Note 237: (retour) Le général Savary écrivait à ce moment, confirmant ses premières appréciations: «L'empereur et son ministre le comte de Roumiantsof sont les seuls vrais amis de la France en Russie; c'est une vérité qu'il serait dangereux de taire. La nation serait toute prête à reprendre les armes et à faire de nouveaux sacrifices pour une guerre contre nous.» Archives des affaires étrangères, Russie, 144.
À Tilsit, quand les deux empereurs, laissant errer leur imagination, méditaient de profonds remaniements, la Turquie seule était appelée à en faire les frais. La France, on s'en souvient, prenait dans l'ouest de la péninsule des Balkans une position assez forte pour contre-balancer celle de la Russie, établie sur le cours inférieur du Danube. Cependant, depuis Tilsit, Napoléon avait réfléchi; ses vues s'étaient modifiées, et les parts ne lui semblaient plus égales. Maîtresse, en fait, de la Moldavie et de la Valachie, la Russie n'aurait qu'à s'y maintenir pour se trouver en possession de son lot; la France aurait à conquérir le sien. Par l'annexion des pays roumains, notre alliée s'adjoindrait des territoires limitrophes de son État et qui en formaient le prolongement géographique. Entre nos mains, la Bosnie, l'Albanie, voire l'Épire et la Grèce, ne seraient que des possessions éloignées, difficiles à relier aux parties principales de l'empire. La Russie acquerrait des provinces, la France des colonies; et quelles colonies! Des pays âpres, pauvres, d'accès difficile, défendus par une race belliqueuse. Il faudrait combattre pour les conquérir, combattre pour les garder; ces luttes sans gloire n'aboutiraient qu'à des profits contestables, et Napoléon n'était pas éloigné de penser que de semblables parcelles de la Turquie ne valaient pas le sang d'un grenadier de son armée.
La prise de possession de ces contrées aurait un autre inconvénient. La perte de la Moldavie et de la Valachie n'aboutissait pas nécessairement à la destruction de l'empire ottoman; la Turquie pouvait vivre amputée; résisterait-elle à une double mutilation? Quand la Russie lui aurait enlevé ses provinces danubiennes, si la France l'entamait à son tour et mordait à plein dans ses possessions de l'Ouest, elle succomberait presque infailliblement à cette formidable atteinte; elle se disloquerait d'elle-même et tomberait en pièces, ou, se ranimant pour une lutte désespérée, viendrait se précipiter sur les envahisseurs, se briser contre leurs armes et mourir à leurs pieds. Dans l'un et l'autre cas, les deux empereurs auraient à recueillir la totalité de ses dépouilles et se verraient appelés à la tâche difficile d'en opérer la répartition. L'idée d'un partage restreint, admise éventuellement par l'Empereur à Tilsit, ne lui paraissait plus réalisable; à ses yeux, le sacrifice des Principautés, compensé par l'attribution des provinces occidentales à la France, n'offrait point par lui-même une solution; il préjugeait et entraînait le partage total de la Turquie.

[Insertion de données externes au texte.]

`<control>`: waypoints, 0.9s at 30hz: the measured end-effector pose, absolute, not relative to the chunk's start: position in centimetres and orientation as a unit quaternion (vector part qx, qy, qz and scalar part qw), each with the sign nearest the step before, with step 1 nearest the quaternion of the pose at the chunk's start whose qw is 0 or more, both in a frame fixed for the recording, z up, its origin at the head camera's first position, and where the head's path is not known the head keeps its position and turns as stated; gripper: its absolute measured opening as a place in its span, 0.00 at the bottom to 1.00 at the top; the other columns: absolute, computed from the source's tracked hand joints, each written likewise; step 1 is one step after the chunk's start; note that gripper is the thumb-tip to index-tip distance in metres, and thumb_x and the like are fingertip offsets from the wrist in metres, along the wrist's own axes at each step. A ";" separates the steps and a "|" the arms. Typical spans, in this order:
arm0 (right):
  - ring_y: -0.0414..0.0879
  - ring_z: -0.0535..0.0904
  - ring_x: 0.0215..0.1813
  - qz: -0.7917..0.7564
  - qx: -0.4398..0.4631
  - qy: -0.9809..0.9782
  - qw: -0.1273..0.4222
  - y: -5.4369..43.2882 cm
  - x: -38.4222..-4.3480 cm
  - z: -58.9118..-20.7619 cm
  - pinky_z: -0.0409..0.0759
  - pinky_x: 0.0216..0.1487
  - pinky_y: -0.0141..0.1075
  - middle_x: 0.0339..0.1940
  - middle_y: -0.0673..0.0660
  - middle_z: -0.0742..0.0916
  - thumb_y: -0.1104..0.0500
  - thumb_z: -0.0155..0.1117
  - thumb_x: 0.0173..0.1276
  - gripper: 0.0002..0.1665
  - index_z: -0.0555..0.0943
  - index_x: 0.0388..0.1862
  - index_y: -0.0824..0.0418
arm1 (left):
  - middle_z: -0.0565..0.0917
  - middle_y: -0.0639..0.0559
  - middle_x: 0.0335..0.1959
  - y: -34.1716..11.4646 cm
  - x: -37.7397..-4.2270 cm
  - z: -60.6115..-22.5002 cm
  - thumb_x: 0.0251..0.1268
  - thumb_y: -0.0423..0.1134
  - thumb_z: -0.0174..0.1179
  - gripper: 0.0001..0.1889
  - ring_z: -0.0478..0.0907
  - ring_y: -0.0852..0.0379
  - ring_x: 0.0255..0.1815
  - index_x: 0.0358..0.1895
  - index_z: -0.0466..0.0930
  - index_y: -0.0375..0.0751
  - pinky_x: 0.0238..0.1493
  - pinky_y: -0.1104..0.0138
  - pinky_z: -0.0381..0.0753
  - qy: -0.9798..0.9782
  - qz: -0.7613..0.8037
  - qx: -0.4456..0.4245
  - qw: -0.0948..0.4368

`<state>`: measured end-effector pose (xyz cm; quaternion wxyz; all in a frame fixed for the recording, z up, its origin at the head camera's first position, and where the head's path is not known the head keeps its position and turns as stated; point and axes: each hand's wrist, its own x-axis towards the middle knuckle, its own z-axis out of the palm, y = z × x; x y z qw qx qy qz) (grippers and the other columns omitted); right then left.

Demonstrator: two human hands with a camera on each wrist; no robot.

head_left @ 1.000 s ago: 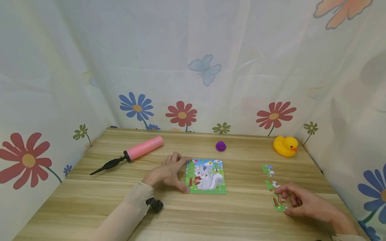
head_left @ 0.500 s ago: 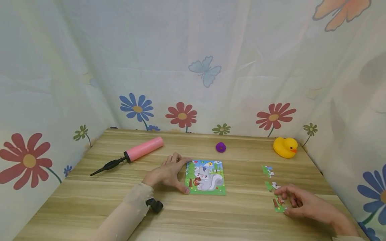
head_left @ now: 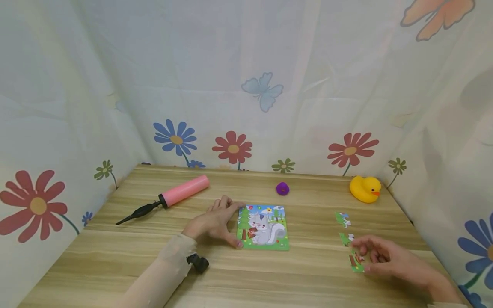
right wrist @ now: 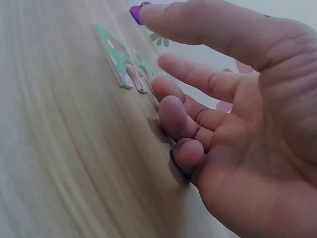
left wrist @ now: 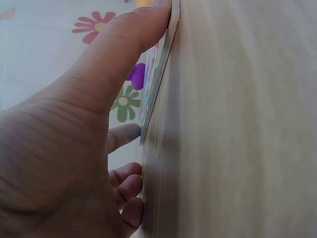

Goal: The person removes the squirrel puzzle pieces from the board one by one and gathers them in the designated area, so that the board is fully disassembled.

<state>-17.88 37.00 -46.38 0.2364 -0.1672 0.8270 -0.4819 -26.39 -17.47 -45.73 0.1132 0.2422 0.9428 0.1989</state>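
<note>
A square picture puzzle (head_left: 265,229) of a grey squirrel lies on the table's middle. My left hand (head_left: 213,222) spans its left edge, thumb at the near corner and index finger at the far one. In the left wrist view, both tips touch the thin puzzle edge (left wrist: 157,79), with the other fingers curled beside it. On the right, my right hand (head_left: 396,261) hovers by a small column of loose puzzle pieces. Its thumb and index finger are spread around the nearest piece (head_left: 355,262). The right wrist view shows that piece (right wrist: 113,57) flat on the wood, apart from the thumb.
Two other pieces lie farther back, a middle piece (head_left: 345,239) and a far piece (head_left: 342,219). A yellow rubber duck (head_left: 363,189) sits at the back right. A small purple object (head_left: 283,188) stands behind the puzzle, and a pink hand pump (head_left: 185,191) lies left.
The right thumb and index finger have eased slightly off the nearest piece, which stays on the table. The left hand and puzzle have not moved.
</note>
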 end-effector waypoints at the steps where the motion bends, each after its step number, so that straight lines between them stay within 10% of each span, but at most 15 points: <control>1: 0.50 0.80 0.51 -0.483 -0.161 0.829 0.232 37.0 -17.9 -46.2 0.78 0.48 0.34 0.61 0.64 0.83 0.59 0.68 0.83 0.32 0.71 0.80 0.68 | 0.64 0.42 0.71 -17.5 -26.4 -45.7 0.44 0.68 0.88 0.67 0.61 0.43 0.67 0.89 0.61 0.57 0.68 0.48 0.67 0.943 0.200 0.242 0.114; 9: 0.46 0.83 0.50 -0.487 -0.107 0.861 0.101 35.5 -18.4 -44.9 0.86 0.47 0.36 0.69 0.70 0.80 0.59 0.72 0.82 0.42 0.64 0.85 0.66 | 0.64 0.42 0.72 -17.6 -26.2 -45.7 0.45 0.68 0.88 0.66 0.62 0.43 0.65 0.89 0.61 0.59 0.66 0.50 0.67 0.942 0.199 0.246 0.112; 19: 0.28 0.79 0.67 -0.501 -0.170 0.848 0.011 32.8 -20.3 -40.6 0.87 0.53 0.35 0.86 0.68 0.63 0.61 0.75 0.79 0.66 0.41 0.95 0.35 | 0.64 0.42 0.72 -17.4 -26.3 -45.8 0.44 0.68 0.88 0.66 0.62 0.43 0.66 0.89 0.61 0.59 0.67 0.49 0.67 0.944 0.193 0.242 0.115; 27: 0.51 0.78 0.75 -0.529 -0.217 0.820 0.009 27.5 -22.3 -37.7 0.85 0.60 0.34 0.88 0.64 0.62 0.62 0.76 0.77 0.67 0.41 0.95 0.34 | 0.64 0.43 0.72 -17.5 -26.5 -45.9 0.44 0.68 0.88 0.67 0.62 0.44 0.66 0.89 0.60 0.59 0.66 0.50 0.67 0.943 0.193 0.248 0.109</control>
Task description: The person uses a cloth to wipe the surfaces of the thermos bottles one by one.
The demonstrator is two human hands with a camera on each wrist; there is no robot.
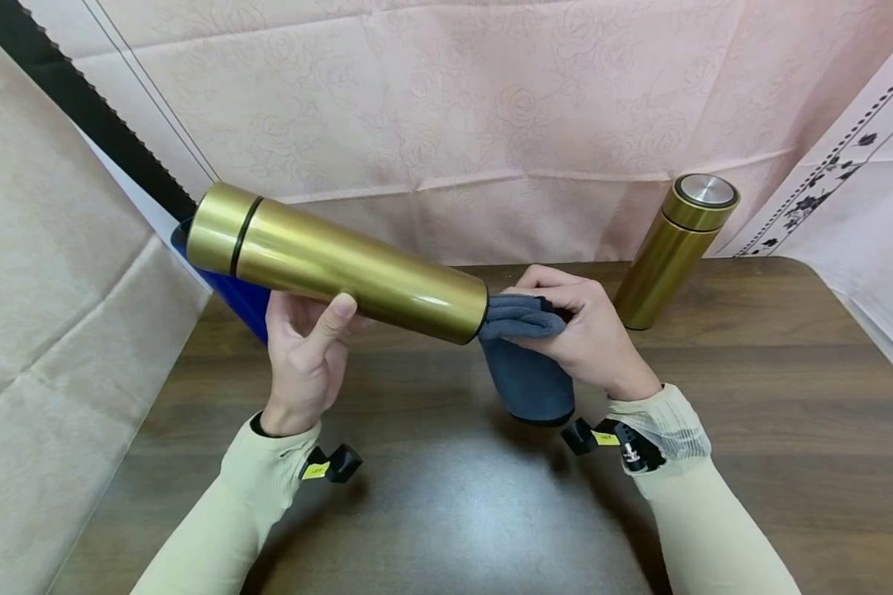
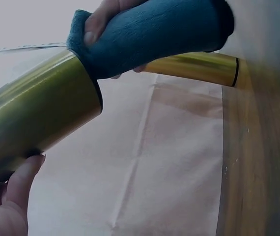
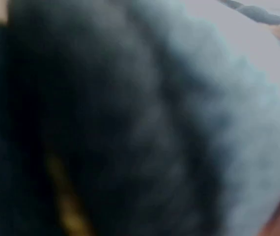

Cette immense opération, l'Empereur la jugeait inévitable tôt ou tard; pour lui, il ne s'agissait point de savoir si la Turquie pouvait vivre, mais seulement s'il convenait de hâter violemment sa fin ou de la laisser mourir. Napoléon reculait encore devant le premier parti, par des motifs purement politiques. Après la chute de Sélim, il avait cru que le nouveau gouvernement, faible, divisé, institué en haine de l'étranger, tiendrait à notre égard une attitude passive ou hostile. Des nouvelles plus fraîches démentaient cette prévision. À Constantinople, si la paix entre la France et la Russie avait jeté l'inquiétude, on y faisait à mauvaise fortune bon visage; les Turcs continuaient à se proclamer nos amis, recherchaient la protection de l'Empereur, remettaient leur sort entre ses mains; ils avaient muni leur ambassadeur à Paris de pleins pouvoirs pour traiter avec la Russie sous notre médiation; ils n'avaient point renoué avec l'Angleterre. Napoléon irait-il détruire de ses propres mains une puissance qui se rattachait désespérément à lui et restait de quelque utilité? Si grave que lui parût cette considération, c'est ailleurs pourtant qu'il faut chercher le principal motif qui le détournait de porter la main sur la Turquie. Pour comprendre le secret de ses répugnances, on doit pénétrer jusqu'à l'une de ses pensées intimes et profondes, née d'un événement qui avait fait époque dans l'histoire de ses idées comme dans celle de sa vie.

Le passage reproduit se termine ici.